Steve made some comments on this a while back. IIRC, they went something like this:

The potential benefits of rejiggering to code to take advantage of 2 cores was only on the order of 10-15% or so, but there were more potential benefits if the code were able to run on 4 cores or more.

So, given that a large proportion of the CM customer base is probably still playing the game on dual core machines (or less), BFC doesn't think it's worth it to put in the considerable time and effort required to allow the game to run on multiple cores... for now. Once the majority of the customer base has 4 cores or more, this equation will probably change, and BFC will put a higher priority on multi-core coding.

In any event, such a major shift is something that will certainly come in with a major new title release (Bulge, Ost Front, CM Modern 2, etc.), not as an update to an already released game.

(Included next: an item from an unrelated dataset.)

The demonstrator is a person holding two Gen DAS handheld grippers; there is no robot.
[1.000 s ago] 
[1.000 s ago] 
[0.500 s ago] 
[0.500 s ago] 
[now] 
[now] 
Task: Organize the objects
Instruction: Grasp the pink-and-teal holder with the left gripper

Also, I agree that levels of abstraction you see in the game don't necessarily have anything to do with available processing power. While I'm sure more powerful computers will make modeling some things easier, there's also the fact that BFC is a two coder shop, and things like AI behaviors are EXTREMELY complex to code and debug. I don't think the abstractness of building interiors, for example, is so much due to lack of computing resources as it is the fact that having realistic representations of building interiors in the game, and getting the soldier AI to interact with said interiors in a realistic way, would be a HUGE drain on BFC's programming resources. So getting realistic building interiors in the game would require postponing or delaying other significant game features.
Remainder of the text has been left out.